Boris Johnson's Brexit proposals will lead to a no-deal if significant changes are not made, the Tánaiste has warned.
Simon Coveney has made it clear that the proposals put forward by the British prime minister are "not the basis for a final deal or an agreement".
Speaking in the Dáil, Mr Coveney said there are some positives in the four-page letter sent to EU Commission president Jean-Claude Junker, but he added: "If that is the final proposal then there will be no deal."
Mr Coveney welcomed the fact that there are some positives contained in the last-ditch Brexit plans, but also highlighted two significant problems which he said were very clear from the outset.
He said Brexit is now "the issue of the day, despite storms and rugby matches and so on, these are really serious issues".
Citing difficulties around customs checks and a clause to give the Northern Ireland Assembly a sign-off on regularity alignment, he warned: "This isn't about cutting some deal at the last minute".

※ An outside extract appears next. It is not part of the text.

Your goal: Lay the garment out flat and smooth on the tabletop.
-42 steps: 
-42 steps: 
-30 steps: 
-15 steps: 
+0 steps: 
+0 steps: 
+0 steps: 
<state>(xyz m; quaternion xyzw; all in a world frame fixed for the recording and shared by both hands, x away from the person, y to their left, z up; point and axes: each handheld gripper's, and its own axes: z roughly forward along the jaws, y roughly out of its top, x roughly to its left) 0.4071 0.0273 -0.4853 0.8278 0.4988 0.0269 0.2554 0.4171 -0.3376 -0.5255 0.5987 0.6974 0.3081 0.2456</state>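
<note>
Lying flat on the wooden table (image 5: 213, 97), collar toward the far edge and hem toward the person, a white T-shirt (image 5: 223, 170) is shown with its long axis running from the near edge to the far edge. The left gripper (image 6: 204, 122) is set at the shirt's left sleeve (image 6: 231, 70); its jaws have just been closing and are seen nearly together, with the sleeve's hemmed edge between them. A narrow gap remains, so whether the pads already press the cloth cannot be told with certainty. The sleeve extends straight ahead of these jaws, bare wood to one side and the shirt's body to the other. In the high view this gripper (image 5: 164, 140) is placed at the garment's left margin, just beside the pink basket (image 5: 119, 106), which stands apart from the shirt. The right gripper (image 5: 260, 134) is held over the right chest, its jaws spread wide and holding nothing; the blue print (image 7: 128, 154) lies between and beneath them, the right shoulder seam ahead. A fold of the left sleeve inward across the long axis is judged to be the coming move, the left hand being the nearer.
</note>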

Mr Johnson suggested that an all-island regulatory zone, covering all goods including agrifood, would depend on the consent of the Northern Ireland Executive and Assembly.

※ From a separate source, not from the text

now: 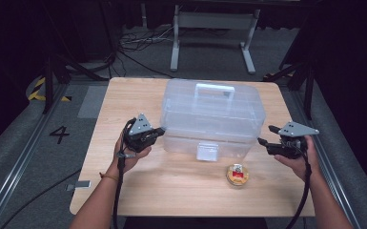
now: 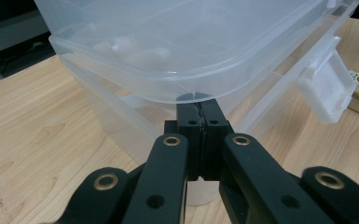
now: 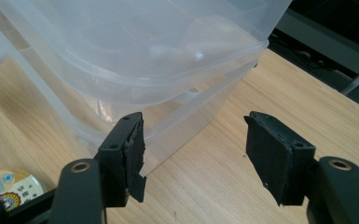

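Plastic box (image 1: 212,117): clear, on table middle, between both grippers — probably light, slippery, walls flex.
Hold: under lid rim at both ends.
Left gripper (image 2: 199,120): clenched, empty, at the rim.
Right gripper (image 3: 193,156): released — beside box.

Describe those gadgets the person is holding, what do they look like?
Each hand carries black tongs: the left tongs and the right tongs. Each is topped by a grey three-cornered plate, with a black cable trailing back along the forearm. Up close, the arms carry brass-ringed pivots and end in flat black pads. The forearms are bare, with a thin band on the left wrist.
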Available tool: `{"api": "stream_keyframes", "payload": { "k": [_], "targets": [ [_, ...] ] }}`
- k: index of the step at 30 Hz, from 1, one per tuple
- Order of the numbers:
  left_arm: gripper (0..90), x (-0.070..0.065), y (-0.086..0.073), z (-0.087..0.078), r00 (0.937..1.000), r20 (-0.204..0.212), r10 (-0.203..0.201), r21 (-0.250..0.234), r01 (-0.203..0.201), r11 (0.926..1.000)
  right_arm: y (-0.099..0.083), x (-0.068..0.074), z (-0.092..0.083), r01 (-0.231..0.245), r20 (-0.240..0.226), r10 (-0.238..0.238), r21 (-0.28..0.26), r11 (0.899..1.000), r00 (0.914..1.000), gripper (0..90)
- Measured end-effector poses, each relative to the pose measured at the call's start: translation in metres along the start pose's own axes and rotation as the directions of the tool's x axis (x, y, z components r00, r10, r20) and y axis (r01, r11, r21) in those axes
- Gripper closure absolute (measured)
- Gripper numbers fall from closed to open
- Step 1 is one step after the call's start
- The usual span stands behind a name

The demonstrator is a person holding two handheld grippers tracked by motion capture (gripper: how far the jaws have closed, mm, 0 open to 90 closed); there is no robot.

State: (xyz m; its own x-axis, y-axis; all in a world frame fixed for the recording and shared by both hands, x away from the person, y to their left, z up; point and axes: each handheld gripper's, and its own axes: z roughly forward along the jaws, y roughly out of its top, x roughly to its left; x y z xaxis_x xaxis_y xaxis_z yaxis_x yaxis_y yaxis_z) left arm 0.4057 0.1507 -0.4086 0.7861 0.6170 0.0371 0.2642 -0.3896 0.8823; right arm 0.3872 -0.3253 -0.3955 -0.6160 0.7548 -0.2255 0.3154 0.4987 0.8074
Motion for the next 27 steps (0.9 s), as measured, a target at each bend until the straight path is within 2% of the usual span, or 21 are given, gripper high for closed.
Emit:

As part of this the institutions would be asked to endorse the arrangements every four years.
Questioned by Fianna Fáil deputy leader Dara Calleary, who described the Assembly clause as "very vague" Mr Coveney said: "We cannot support any proposals that suggest that one party or indeed a minority in Northern Ireland could make the decisions for the majority.
"That would not be consistent with the Good Friday Agreement and it would not be something that we could support as part of any final deal."
He said talks would now be held in Brussels between UK and EU negotiating teams.
The Tánaiste said the proposals would form the basis of further discussion to get both sides into a "landing zone" for an agreement, but he added that Europe would be "calm, respectful, but very firm".
Sinn Féin TD Martin Kenny said the plans tabled by Mr Johnson are "totally unworkable".